Ouadah appealed to the BIA. Before the BIA, Ouadah conceded that the IJ found that he failed to establish prima facie eligibility for the relief he sought. (Admin.R.17.) Based on that concession, the BIA dismissed Ouadah’s appeal of the denial of the motion for a continuance as moot. The BIA also denied Ouadah’s motion to remand,4 stating that “there is no indication that the information was previously unavailable.” (Admin.R.3.) Specifically, the BIA expressed concern that Ouadah offered no reason as to why the affidavits from his mother and sister, dated November 4, 2008, and the medical records, dated August 21, 2008, were not available at the time of the hearing before the IJ on November 24, 2008. (Id.)
Ouadah now seeks review of the BIA’s denial of his motion to remand.
II.Jurisdiction
The BIA had jurisdiction pursuant to 8 C.F.R. §§ 1003.1(b)(3) and 1240.15. We have jurisdiction pursuant to 8 U.S.C. § 1252 to review final orders of the BIA. Kucana v. Holder, — U.S. -, 130 S.Ct. 827, 175 L.Ed.2d 694 (2010).
III.Standard of Review
“We review the BIA’s denial of a motion to reopen for abuse of discretion, and review its underlying factual findings related to the motion for substantial evidence. The BIA’s denial of a motion to reopen may only be reversed if it is ‘arbitrary, irrational, or contrary to law.’ ” Filja v. Gonzales, 447 F.3d 241, 251 (3d Cir.2006) (citing Lu v. Ashcroft, 259 F.3d 127, 131 (3d Cir.2001); quoting Sevoian v. Ashcroft, 290 F.3d 166,170 (3d Cir.2002)).
IV.Analysis
“The Supreme Court has identified three principal grounds on which the Immigration Judge or the Board may deny a motion to reopen immigration proceedings. First, it may hold that the movant has failed to establish a prima facie case for the relief sought.... Second, it may hold that the movant has failed to introduce previously unavailable, material evidence that justifies reopening, as required by regulation. Third, in ‘cases in which the ultimate grant of relief [being sought] is discretionary (asylum, suspension of deportation, and adjustment of status, but not withholding of deportation),’ the Board can ‘leap ahead ... over the two threshold concerns (prima facie case and new evidence/reasonable explanation) and simply determine that even if they were met, the movant would not be entitled to the discretionary grant of relief.’ ” Sevoian, 290 F.3d at 169-70 (quoting INS v. Abudu, 485 U.S. 94, 105, 108 S.Ct. 904, 99 L.Ed.2d 90 (1988), and citing 8 C.F.R. § 3.2(c) (currently numbered as 8 C.F.R. § 1003.2(c))). These three grounds are independent of [507]*507each other. Abudu, 485 U.S. at 104, 108 5.Ct. 904. Further, both this Court and the Supreme Court of the United States have emphasized that motions to reopen in immigration proceedings are disfavored. See, e.g., id. at 107, 108 S.Ct. 904; Sevoian v. Ashcroft, 290 F.3d at 171-72.

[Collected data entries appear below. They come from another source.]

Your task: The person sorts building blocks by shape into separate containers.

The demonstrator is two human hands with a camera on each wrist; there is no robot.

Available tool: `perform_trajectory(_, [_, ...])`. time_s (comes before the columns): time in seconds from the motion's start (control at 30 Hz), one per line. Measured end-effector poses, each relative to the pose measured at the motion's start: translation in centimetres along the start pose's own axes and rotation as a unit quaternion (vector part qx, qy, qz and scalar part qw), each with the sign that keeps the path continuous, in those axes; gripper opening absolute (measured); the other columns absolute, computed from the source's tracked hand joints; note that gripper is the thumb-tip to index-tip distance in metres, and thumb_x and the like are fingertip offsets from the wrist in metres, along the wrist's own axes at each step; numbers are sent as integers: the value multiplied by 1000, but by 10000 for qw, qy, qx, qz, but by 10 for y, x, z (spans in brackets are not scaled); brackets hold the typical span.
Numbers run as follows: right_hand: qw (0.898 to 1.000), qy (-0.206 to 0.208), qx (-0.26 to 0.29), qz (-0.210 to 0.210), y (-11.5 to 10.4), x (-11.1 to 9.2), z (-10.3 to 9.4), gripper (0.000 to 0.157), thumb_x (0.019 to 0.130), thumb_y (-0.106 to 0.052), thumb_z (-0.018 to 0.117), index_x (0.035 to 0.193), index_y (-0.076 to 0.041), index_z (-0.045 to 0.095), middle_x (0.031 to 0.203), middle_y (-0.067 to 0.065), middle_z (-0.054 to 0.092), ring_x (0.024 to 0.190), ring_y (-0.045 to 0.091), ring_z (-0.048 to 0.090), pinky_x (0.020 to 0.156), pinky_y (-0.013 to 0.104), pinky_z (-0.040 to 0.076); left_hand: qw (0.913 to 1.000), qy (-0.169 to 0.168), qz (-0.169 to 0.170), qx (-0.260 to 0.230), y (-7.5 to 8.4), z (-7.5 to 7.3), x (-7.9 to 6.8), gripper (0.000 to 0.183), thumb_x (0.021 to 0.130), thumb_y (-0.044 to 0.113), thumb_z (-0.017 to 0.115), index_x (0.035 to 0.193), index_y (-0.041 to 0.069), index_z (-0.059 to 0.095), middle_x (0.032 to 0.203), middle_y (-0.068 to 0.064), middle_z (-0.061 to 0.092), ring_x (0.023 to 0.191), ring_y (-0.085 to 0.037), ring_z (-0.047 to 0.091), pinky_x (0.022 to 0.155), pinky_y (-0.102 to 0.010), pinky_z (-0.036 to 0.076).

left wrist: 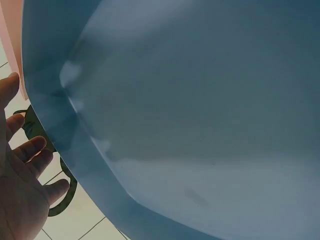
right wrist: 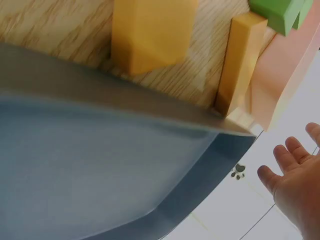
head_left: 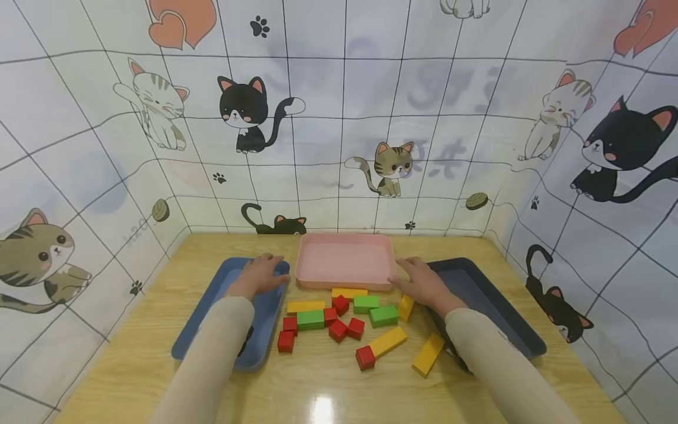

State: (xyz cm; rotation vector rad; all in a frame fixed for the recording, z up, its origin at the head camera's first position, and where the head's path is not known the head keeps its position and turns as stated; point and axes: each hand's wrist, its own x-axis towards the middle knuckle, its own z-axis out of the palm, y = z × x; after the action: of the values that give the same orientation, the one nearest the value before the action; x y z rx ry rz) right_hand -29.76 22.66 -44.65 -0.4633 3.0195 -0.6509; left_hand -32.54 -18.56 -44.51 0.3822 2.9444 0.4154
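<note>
My left hand (head_left: 258,278) hovers over the far end of the blue tray (head_left: 267,330), fingers spread and holding nothing. In the left wrist view, that hand (left wrist: 24,195) appears beside the tray's rim. My right hand (head_left: 424,284) is between the pink tray (head_left: 344,259) and the dark tray (head_left: 474,288), its fingers extended with nothing held. The right wrist view shows this hand (right wrist: 300,182) past the dark tray's corner. Near it lies a yellow block (head_left: 405,307). Whether the right fingertips touch the pink tray, I cannot tell.
Between the trays lie several red cubes (head_left: 286,341), several yellow blocks (head_left: 388,341) and green blocks (head_left: 310,320), some touching one another. Another yellow block (head_left: 428,355) sits beside the dark tray. A cat-patterned sheet (head_left: 318,147) surrounds the wooden table (head_left: 296,394) at back and sides.
</note>
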Motion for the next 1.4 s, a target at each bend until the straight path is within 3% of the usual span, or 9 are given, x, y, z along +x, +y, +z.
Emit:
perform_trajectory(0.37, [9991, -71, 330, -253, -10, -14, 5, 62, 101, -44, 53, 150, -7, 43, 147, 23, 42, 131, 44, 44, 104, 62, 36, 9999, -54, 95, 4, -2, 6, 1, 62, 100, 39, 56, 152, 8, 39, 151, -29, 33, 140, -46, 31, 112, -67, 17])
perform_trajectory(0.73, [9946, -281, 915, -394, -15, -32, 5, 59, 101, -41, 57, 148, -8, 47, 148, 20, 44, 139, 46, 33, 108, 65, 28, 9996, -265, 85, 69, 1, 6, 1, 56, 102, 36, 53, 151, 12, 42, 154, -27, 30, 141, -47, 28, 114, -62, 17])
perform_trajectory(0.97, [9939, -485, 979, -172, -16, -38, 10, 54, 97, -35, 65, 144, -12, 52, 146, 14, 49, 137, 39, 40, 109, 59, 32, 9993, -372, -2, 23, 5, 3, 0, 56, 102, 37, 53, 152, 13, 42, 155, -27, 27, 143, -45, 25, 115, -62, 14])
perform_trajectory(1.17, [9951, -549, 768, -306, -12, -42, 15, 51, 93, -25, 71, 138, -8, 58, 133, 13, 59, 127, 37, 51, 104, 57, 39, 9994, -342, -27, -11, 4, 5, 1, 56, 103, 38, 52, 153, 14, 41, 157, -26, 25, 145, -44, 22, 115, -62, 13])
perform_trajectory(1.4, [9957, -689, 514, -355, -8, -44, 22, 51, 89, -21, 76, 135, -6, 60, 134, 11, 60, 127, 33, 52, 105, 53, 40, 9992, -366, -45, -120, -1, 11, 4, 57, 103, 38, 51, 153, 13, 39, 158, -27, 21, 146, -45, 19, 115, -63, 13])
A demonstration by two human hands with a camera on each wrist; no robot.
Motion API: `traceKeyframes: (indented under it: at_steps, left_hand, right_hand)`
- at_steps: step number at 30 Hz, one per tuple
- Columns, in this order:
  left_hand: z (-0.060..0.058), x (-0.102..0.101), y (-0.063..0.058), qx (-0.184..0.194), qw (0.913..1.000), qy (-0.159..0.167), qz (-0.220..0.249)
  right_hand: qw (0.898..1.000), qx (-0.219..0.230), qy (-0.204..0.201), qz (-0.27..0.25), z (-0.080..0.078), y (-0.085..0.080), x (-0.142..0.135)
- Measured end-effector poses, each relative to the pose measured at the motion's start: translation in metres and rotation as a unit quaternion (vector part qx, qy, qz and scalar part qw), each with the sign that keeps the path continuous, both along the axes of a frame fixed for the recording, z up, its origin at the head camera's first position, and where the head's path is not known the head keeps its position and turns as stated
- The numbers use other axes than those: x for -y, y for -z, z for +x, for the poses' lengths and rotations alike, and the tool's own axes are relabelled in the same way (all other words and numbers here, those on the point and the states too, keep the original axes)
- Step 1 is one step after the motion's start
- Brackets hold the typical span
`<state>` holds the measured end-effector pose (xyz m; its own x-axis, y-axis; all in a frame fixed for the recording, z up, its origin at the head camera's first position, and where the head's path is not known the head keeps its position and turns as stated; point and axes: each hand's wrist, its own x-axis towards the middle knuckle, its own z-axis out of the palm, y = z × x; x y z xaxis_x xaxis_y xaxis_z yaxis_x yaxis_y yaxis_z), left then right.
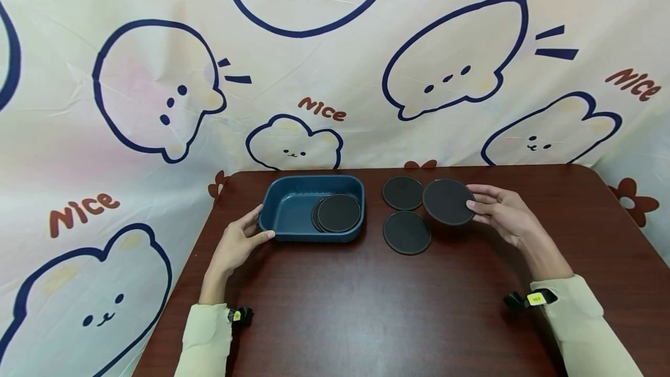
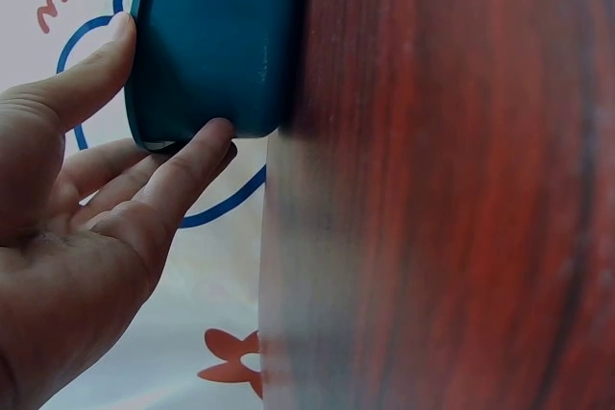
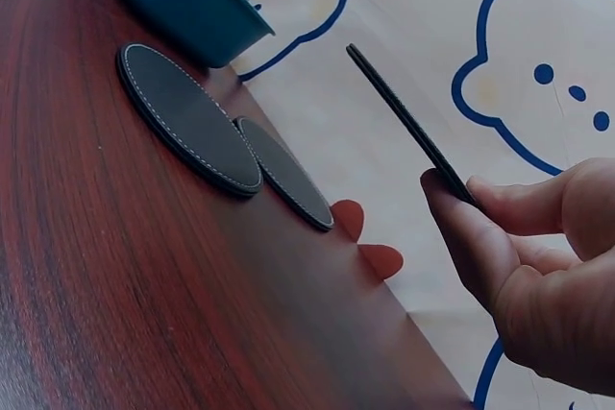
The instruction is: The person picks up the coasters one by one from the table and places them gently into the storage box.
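Note:
A blue rectangular plastic basin point(image 1: 293, 236) stands near the table's back edge, with a few overlapping round black coasters point(image 1: 339, 213) inside at its right end. My left hand point(image 1: 238, 243) holds the basin's left end, thumb at the front corner and fingers along the side; the left wrist view shows the thumb by the rim and fingertips against the wall point(image 2: 216, 55). Between thumb and fingers, my right hand point(image 1: 505, 211) pinches a round black coaster point(image 1: 448, 202) by its right edge, raised off the table. It appears edge-on in the right wrist view point(image 3: 404, 117).
Two more black coasters lie flat right of the basin, one at the back point(image 1: 402, 192) and one in front point(image 1: 407, 233). White stitching rings them in the right wrist view. The dark brown table point(image 1: 366, 307) meets a cartoon-printed cloth point(image 1: 366, 74) behind.

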<state>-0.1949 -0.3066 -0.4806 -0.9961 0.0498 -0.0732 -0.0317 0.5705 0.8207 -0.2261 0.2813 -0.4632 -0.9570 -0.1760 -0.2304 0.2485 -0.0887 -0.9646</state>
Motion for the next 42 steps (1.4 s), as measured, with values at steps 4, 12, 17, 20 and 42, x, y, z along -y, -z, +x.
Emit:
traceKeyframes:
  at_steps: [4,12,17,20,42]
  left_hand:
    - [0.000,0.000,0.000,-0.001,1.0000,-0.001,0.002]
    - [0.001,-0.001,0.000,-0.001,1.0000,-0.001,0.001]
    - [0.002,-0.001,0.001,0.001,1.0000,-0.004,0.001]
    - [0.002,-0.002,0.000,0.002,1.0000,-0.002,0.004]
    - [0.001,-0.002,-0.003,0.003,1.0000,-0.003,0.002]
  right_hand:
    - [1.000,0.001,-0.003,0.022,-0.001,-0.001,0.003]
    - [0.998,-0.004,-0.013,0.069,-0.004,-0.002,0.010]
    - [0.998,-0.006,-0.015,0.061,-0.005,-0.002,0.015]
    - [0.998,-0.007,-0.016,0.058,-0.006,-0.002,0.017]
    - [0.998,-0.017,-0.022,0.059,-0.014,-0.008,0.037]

Here, the BIA concluded that Ouadah had not provided any explanation as to why the evidence introduced before the BIA was previously unavailable. Ouadah argues before this Court that the fact the affidavits from his mother and sister were dated prior to the date of the hearing before the IJ does not mean that Ouadah received them before the hearing. There is no evidence in the record to support this proposition. At present, it is conjecture.